The Most Overlooked Data Structures You Need to Know


In the vast world of computer science and programming, data structures form the backbone of efficient algorithms and well-designed software. While most developers are familiar with common data structures like arrays, linked lists, and binary trees, there are several lesser-known yet powerful data structures that often go overlooked. In this comprehensive guide, we’ll explore these underappreciated gems and discuss why they deserve a place in your programming toolkit.

1. Bloom Filters

Bloom filters are probabilistic data structures used to test whether an element is a member of a set. They’re incredibly space-efficient and offer constant-time add and lookup operations.

How Bloom Filters Work

A Bloom filter consists of a bit array of m bits, initially all set to 0, and k different hash functions. To add an element, feed it to each of the k hash functions to get k array positions. Set the bits at all these positions to 1.

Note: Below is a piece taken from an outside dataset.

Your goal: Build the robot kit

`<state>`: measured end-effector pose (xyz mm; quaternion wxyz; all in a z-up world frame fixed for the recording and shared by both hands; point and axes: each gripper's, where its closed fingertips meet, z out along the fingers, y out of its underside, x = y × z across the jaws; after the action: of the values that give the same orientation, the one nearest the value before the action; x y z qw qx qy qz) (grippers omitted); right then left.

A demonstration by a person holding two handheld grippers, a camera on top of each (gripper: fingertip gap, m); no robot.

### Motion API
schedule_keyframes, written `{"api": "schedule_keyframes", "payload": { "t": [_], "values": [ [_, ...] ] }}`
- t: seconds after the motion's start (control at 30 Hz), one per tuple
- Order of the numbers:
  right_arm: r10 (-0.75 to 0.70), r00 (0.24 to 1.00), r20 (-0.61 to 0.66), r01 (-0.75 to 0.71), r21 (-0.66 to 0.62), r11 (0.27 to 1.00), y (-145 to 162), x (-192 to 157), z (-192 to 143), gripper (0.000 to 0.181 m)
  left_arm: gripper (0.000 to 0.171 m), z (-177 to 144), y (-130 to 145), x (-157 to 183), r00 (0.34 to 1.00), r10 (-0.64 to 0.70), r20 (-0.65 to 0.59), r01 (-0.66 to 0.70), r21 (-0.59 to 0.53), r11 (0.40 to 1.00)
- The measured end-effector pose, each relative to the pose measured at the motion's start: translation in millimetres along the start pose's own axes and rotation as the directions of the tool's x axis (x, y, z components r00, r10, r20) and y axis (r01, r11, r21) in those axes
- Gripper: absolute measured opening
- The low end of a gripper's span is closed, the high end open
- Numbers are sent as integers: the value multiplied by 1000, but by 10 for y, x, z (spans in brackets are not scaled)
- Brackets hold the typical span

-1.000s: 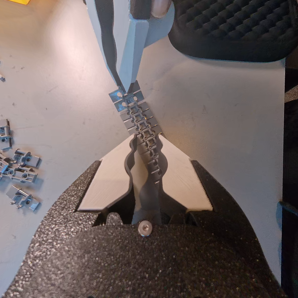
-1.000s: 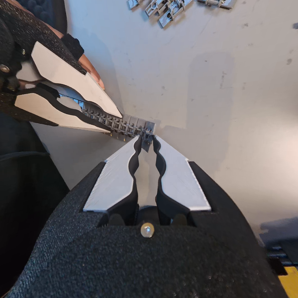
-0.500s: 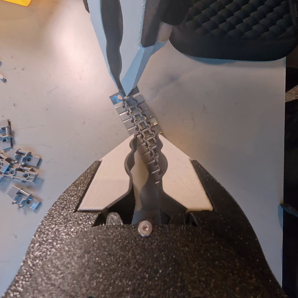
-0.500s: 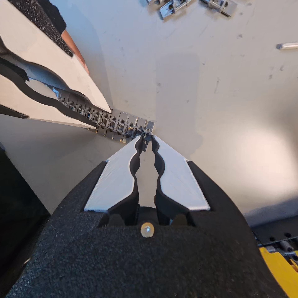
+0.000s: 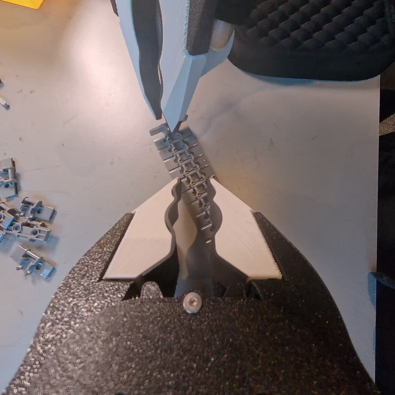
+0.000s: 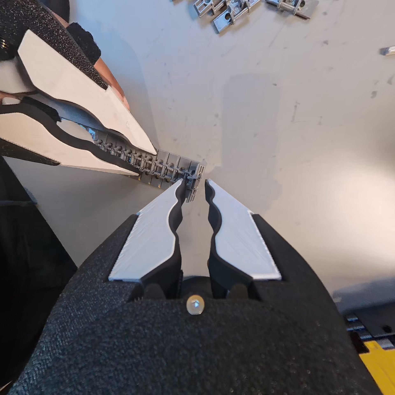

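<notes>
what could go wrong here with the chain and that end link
The end link sits tilted at the chain's tip with the right claw open around it, so it may drop off. The left claw grips the chain only at its edges; a push from the right could twist it loose.

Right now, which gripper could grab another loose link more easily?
Probably the right gripper: its jaws are open, while the left gripper is shut on the chain. Loose links lie ahead of it.

chain (image 5: 188,162) near end hidden in left tongs (image 5: 195,183) | loose links (image 6: 230,12) cut off at top edge
</notes>
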<state>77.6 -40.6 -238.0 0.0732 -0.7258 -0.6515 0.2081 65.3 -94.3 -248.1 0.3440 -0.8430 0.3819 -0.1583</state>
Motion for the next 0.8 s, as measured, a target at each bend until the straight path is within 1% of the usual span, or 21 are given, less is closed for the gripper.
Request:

To query for an element, feed it to each of the k hash functions to get k array positions. If any of the bits at these positions is 0, the element is definitely not in the set. If all are 1, then either the element is in the set, or the bits have been set to 1 during the insertion of other elements.

Use Cases

  • Spell checkers
  • Cache filtering
  • Network routers
  • Cryptocurrency wallets

Code Example

import mmh3
import math
import array

class BloomFilter:
    def __init__(self, size, hash_count):
        self.size = size
        self.hash_count = hash_count
        self.bit_array = array.array('b', [0] * size)
    
    def add(self, item):
        for seed in range(self.hash_count):
            index = mmh3.hash(item, seed) % self.size
            self.bit_array[index] = 1
    
    def check(self, item):
        for seed in range(self.hash_count):
            index = mmh3.hash(item, seed) % self.size
            if self.bit_array[index] == 0:
                return False
        return True

# Usage
bf = BloomFilter(1000000, 5)
bf.add("hello")
print(bf.check("hello"))  # True
print(bf.check("world"))  # False

2. Skip Lists

Skip lists are a probabilistic alternative to balanced trees. They allow for fast search, insertion, and deletion of elements, with an expected time complexity of O(log n) for these operations.

How Skip Lists Work

A skip list is essentially a series of linked lists stacked on top of each other. The bottom layer contains all elements, and each higher layer acts as an “express lane” for the lists below, allowing for faster traversal.

Use Cases

  • Implementing sorted sets in Redis
  • File systems
  • In-memory databases

Code Example

import random

class Node:
    def __init__(self, key, level):
        self.key = key
        self.forward = [None] * (level + 1)

class SkipList:
    def __init__(self, max_level, p):
        self.max_level = max_level
        self.p = p
        self.header = Node(-1, max_level)
        self.level = 0

    def random_level(self):
        lvl = 0
        while random.random() < self.p and lvl < self.max_level:
            lvl += 1
        return lvl

    def insert(self, key):
        update = [None] * (self.max_level + 1)
        current = self.header

        for i in range(self.level, -1, -1):
            while current.forward[i] and current.forward[i].key < key:
                current = current.forward[i]
            update[i] = current

        level = self.random_level()

        if level > self.level:
            for i in range(self.level + 1, level + 1):
                update[i] = self.header
            self.level = level

        new_node = Node(key, level)

        for i in range(level + 1):
            new_node.forward[i] = update[i].forward[i]
            update[i].forward[i] = new_node

    def search(self, key):
        current = self.header

        for i in range(self.level, -1, -1):
            while current.forward[i] and current.forward[i].key < key:
                current = current.forward[i]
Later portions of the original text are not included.